WHAT IS EXPECTED – The whole listing needs to be restated word for word.

|---|

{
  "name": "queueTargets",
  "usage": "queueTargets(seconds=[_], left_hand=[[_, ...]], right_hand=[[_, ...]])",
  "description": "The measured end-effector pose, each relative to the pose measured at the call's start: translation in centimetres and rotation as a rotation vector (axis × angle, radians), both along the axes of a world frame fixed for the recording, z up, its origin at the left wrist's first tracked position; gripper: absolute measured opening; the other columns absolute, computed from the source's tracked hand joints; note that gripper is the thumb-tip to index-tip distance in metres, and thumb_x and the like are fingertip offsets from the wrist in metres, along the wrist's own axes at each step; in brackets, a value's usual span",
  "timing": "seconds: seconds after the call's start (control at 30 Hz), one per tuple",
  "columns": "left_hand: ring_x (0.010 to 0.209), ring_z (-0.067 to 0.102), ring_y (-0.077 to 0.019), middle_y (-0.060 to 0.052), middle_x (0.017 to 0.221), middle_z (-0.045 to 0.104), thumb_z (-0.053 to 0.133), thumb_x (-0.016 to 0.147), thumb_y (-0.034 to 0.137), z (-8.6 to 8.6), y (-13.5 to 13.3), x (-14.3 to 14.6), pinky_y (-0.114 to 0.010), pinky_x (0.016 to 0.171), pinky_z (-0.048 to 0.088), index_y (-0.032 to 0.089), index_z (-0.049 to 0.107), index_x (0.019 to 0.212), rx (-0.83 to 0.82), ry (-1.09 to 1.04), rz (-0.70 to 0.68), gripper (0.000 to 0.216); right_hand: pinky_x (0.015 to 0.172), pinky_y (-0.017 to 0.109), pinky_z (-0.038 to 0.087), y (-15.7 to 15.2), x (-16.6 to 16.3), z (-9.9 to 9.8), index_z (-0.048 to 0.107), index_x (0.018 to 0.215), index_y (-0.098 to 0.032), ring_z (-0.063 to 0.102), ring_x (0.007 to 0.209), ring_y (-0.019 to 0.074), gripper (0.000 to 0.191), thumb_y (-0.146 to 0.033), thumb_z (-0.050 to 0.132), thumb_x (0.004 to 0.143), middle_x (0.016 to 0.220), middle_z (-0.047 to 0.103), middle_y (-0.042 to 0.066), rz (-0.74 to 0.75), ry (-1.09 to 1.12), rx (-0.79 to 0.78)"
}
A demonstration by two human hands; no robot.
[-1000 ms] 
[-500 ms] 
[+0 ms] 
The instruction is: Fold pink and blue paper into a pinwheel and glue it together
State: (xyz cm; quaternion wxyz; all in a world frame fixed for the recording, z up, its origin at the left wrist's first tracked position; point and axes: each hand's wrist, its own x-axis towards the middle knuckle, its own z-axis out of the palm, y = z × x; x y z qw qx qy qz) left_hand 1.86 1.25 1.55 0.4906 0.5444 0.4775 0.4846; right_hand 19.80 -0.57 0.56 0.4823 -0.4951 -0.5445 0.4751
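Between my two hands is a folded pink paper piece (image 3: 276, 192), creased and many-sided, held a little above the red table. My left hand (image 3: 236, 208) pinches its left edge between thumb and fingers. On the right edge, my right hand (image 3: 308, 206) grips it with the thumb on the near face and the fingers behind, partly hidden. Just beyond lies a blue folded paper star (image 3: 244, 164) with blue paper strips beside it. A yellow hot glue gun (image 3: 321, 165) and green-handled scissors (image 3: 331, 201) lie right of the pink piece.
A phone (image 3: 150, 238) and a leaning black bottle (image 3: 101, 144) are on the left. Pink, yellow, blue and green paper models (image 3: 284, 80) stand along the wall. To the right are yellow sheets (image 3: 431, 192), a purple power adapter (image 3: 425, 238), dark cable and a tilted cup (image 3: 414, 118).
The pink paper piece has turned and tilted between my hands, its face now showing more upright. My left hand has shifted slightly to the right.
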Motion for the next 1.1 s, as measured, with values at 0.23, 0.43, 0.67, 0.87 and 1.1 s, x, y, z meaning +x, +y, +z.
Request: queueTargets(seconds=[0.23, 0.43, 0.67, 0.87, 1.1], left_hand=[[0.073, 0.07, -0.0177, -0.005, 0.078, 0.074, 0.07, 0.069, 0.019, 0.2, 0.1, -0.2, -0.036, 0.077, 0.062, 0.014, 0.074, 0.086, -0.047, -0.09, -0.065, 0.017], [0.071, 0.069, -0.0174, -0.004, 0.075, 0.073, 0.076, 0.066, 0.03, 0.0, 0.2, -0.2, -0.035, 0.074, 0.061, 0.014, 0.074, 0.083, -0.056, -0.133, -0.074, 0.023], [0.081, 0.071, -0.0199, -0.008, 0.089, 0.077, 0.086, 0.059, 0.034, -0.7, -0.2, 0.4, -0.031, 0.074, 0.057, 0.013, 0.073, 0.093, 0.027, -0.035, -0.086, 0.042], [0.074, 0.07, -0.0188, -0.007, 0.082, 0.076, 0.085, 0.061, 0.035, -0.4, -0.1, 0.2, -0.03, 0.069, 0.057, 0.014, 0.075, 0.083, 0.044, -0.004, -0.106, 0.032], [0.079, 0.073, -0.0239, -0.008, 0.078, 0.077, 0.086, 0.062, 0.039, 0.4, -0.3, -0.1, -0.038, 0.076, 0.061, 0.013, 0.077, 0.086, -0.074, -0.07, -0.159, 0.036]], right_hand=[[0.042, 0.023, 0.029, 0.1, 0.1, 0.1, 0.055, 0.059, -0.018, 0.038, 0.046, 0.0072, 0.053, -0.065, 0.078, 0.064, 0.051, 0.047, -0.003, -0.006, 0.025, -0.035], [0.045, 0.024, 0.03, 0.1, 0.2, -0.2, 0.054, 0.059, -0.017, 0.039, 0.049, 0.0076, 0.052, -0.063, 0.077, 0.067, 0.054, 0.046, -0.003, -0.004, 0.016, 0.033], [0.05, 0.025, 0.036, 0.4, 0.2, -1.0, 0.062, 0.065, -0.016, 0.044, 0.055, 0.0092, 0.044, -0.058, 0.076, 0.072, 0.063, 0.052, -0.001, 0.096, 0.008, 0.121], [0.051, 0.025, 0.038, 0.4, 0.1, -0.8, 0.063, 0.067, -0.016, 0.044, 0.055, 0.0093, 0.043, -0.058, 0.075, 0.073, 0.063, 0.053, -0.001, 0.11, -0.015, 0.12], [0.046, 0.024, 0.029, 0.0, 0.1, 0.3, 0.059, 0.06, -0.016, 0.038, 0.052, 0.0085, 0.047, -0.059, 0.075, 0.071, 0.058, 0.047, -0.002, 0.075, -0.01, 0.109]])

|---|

FINISHED TASK –
{
  "name": "queueTargets",
  "usage": "queueTargets(seconds=[_], left_hand=[[_, ...]], right_hand=[[_, ...]])",
  "description": "The measured end-effector pose, each relative to the pose measured at the call's start: translation in centimetres and rotation as a rotation vector (axis × angle, radians), both along the axes of a world frame fixed for the recording, z up, its origin at the left wrist's first tracked position; gripper: absolute measured opening; the other columns absolute, computed from the source's tracked hand joints; note that gripper is the thumb-tip to index-tip distance in metres, and thumb_x and the like are fingertip offsets from the wrist in metres, along the wrist's own axes at each step; in brackets, a value's usual span",
  "timing": "seconds: seconds after the call's start (control at 30 Hz), one per tuple",
  "columns": "left_hand: ring_x (0.010 to 0.209), ring_z (-0.067 to 0.102), ring_y (-0.077 to 0.019), middle_y (-0.060 to 0.052), middle_x (0.017 to 0.221), middle_z (-0.045 to 0.104), thumb_z (-0.053 to 0.133), thumb_x (-0.016 to 0.147), thumb_y (-0.034 to 0.137), z (-8.6 to 8.6), y (-13.5 to 13.3), x (-14.3 to 14.6), pinky_y (-0.114 to 0.010), pinky_x (0.016 to 0.171), pinky_z (-0.048 to 0.088), index_y (-0.032 to 0.089), index_z (-0.049 to 0.107), index_x (0.019 to 0.212), rx (-0.83 to 0.82), ry (-1.09 to 1.04), rz (-0.70 to 0.68), gripper (0.000 to 0.216); right_hand: pinky_x (0.015 to 0.172), pinky_y (-0.017 to 0.109), pinky_z (-0.038 to 0.087), y (-15.7 to 15.2), x (-16.6 to 16.3), z (-9.9 to 9.8), index_z (-0.048 to 0.107), index_x (0.018 to 0.215), index_y (-0.098 to 0.032), ring_z (-0.063 to 0.102), ring_x (0.007 to 0.209), ring_y (-0.019 to 0.074), gripper (0.000 to 0.191), thumb_y (-0.146 to 0.033), thumb_z (-0.050 to 0.132), thumb_x (0.004 to 0.143), middle_x (0.016 to 0.220), middle_z (-0.047 to 0.103), middle_y (-0.042 to 0.066), rz (-0.74 to 0.75), ry (-1.09 to 1.12), rx (-0.79 to 0.78)"
}
A demonstration by two human hands; no robot.
[-1000 ms] 
[-500 ms] 
[+0 ms] 
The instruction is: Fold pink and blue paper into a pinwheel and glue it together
State: (xyz cm; quaternion wxyz; all in a world frame fixed for the recording, z up, its origin at the left wrist's first tracked position; point and axes: each hand's wrist, its own x-axis towards the middle knuckle, its own z-axis out of the palm, y = z × x; x y z qw qx qy qz) left_hand 1.86 1.25 1.55 0.4906 0.5444 0.4775 0.4846; right_hand 19.80 -0.57 0.56 0.4823 -0.4951 -0.5445 0.4751
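Between my two hands is a folded pink paper piece (image 3: 276, 192), creased and many-sided, held a little above the red table. My left hand (image 3: 236, 208) pinches its left edge between thumb and fingers. On the right edge, my right hand (image 3: 308, 206) grips it with the thumb on the near face and the fingers behind, partly hidden. Just beyond lies a blue folded paper star (image 3: 244, 164) with blue paper strips beside it. A yellow hot glue gun (image 3: 321, 165) and green-handled scissors (image 3: 331, 201) lie right of the pink piece.
A phone (image 3: 150, 238) and a leaning black bottle (image 3: 101, 144) are on the left. Pink, yellow, blue and green paper models (image 3: 284, 80) stand along the wall. To the right are yellow sheets (image 3: 431, 192), a purple power adapter (image 3: 425, 238), dark cable and a tilted cup (image 3: 414, 118).
The pink paper piece has turned and tilted between my hands, its face now showing more upright. My left hand has shifted slightly to the right.
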Motion for the next 1.1 s, as measured, with values at 0.23, 0.43, 0.67, 0.87 and 1.1 s, x, y, z meaning +x, +y, +z.
Request: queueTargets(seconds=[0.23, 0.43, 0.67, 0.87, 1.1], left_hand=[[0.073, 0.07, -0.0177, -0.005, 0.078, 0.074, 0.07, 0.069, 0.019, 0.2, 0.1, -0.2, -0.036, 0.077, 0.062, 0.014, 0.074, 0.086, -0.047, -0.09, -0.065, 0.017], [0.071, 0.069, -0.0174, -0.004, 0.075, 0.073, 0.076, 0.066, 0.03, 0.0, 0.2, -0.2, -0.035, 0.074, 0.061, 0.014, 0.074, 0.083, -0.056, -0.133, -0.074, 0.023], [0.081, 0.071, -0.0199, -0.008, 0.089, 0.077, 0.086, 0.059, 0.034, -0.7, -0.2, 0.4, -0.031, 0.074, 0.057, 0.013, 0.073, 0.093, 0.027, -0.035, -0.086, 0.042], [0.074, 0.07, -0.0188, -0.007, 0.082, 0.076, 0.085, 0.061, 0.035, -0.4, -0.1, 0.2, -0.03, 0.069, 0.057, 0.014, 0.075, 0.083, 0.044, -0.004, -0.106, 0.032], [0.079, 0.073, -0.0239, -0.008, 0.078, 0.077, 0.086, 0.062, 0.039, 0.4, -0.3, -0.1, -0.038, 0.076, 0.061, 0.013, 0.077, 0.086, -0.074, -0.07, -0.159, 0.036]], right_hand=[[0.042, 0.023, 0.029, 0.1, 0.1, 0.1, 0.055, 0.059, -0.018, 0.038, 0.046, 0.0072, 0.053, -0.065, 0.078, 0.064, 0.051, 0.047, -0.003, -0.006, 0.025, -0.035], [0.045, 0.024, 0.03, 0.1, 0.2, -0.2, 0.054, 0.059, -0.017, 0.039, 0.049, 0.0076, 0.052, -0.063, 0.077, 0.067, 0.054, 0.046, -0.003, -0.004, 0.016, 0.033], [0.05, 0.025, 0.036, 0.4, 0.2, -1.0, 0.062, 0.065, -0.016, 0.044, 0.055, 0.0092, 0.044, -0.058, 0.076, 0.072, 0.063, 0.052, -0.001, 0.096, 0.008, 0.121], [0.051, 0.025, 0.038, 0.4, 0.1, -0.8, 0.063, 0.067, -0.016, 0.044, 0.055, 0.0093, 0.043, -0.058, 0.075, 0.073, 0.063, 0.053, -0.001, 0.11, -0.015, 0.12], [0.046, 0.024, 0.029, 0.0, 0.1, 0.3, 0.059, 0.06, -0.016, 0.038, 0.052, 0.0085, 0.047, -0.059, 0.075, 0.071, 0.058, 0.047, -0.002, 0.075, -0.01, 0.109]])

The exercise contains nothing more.